**TASK OBJECTIVE**
Transcribe the records below from the first line to the line that includes "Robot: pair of", inclusive, and omit the pictures.

.....

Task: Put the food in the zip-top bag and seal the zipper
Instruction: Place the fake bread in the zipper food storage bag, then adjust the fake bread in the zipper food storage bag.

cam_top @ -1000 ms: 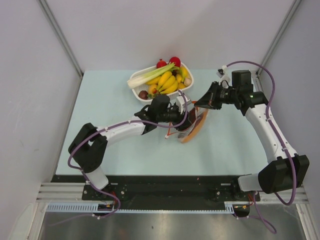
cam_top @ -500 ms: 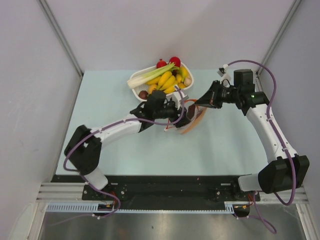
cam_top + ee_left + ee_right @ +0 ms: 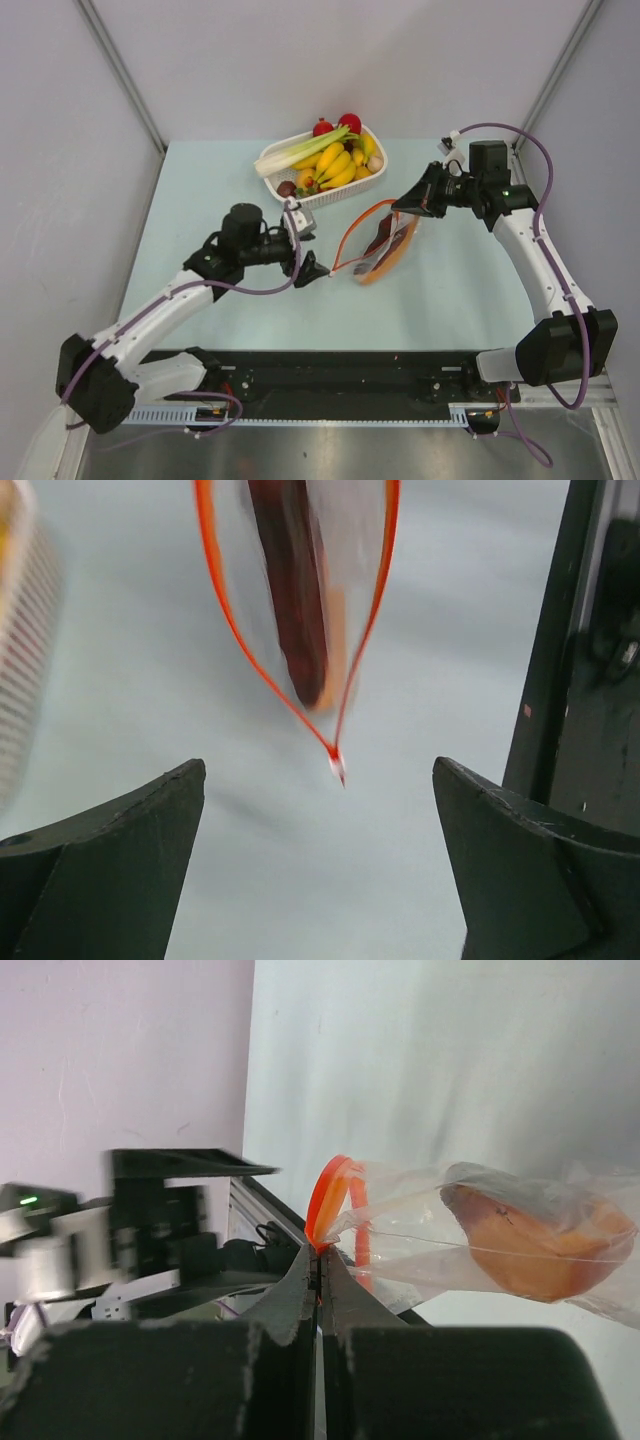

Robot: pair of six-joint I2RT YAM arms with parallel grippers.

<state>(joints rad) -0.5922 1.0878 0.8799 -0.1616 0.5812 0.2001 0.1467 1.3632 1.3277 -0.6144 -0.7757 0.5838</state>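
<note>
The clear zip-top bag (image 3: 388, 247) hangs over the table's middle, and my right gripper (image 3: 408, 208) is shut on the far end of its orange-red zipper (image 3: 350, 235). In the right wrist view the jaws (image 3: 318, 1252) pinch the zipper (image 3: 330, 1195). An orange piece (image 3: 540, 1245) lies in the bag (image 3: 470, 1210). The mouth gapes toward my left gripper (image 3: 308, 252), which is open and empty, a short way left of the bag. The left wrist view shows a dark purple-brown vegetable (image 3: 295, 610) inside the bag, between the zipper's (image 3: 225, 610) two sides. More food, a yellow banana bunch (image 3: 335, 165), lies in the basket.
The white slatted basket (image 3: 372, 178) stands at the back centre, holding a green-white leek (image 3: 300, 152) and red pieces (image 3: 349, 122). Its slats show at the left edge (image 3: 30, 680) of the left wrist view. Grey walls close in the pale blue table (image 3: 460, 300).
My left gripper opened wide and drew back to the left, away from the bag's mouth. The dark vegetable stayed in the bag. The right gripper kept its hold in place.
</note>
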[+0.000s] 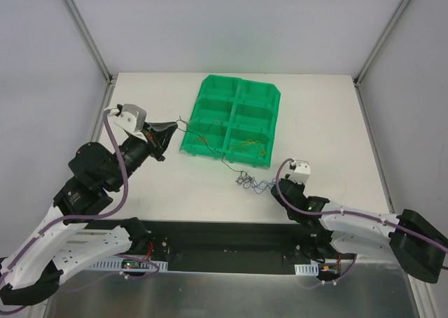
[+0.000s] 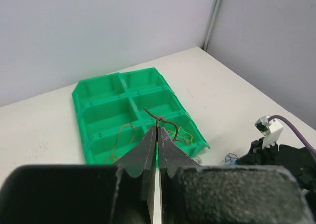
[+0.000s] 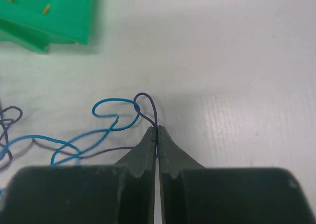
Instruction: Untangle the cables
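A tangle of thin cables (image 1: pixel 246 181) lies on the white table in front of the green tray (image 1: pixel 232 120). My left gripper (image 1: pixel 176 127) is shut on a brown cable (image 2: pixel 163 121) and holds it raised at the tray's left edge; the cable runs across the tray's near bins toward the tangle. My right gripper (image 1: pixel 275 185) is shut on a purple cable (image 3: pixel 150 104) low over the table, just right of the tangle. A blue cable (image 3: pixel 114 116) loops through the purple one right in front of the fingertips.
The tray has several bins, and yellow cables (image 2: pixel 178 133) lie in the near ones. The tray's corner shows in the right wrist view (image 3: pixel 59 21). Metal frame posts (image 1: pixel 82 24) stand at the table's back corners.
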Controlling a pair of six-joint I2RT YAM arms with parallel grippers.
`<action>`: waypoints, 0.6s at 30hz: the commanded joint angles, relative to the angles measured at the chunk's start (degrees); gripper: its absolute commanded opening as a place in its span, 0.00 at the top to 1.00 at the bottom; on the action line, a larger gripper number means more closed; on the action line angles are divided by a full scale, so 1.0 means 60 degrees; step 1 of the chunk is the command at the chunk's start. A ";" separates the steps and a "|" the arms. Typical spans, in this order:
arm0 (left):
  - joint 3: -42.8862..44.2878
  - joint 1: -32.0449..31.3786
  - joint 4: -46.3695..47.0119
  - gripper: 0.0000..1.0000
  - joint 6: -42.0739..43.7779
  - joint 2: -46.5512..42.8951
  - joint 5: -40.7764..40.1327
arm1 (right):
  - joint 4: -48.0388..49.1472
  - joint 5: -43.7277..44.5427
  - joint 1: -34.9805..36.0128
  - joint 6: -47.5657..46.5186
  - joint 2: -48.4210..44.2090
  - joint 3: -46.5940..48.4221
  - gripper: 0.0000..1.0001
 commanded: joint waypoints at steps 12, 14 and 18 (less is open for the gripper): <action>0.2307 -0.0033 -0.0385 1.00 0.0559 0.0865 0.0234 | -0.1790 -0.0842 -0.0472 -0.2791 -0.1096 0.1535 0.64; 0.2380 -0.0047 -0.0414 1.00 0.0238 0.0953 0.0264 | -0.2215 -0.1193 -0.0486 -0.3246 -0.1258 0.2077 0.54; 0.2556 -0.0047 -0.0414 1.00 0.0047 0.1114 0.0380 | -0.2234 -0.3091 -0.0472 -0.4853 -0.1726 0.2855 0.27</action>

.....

**FINAL ANSWER**
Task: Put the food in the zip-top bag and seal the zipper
Instruction: Place the fake bread in the zipper food storage bag, then adjust the fake bread in the zipper food storage bag.

cam_top @ -1000 ms: 
cam_top @ -500 ms: 
cam_top + ee_left + ee_right @ +0 ms: 

Robot: pair of six-joint I2RT YAM arms with parallel grippers.

The submitted response is complete.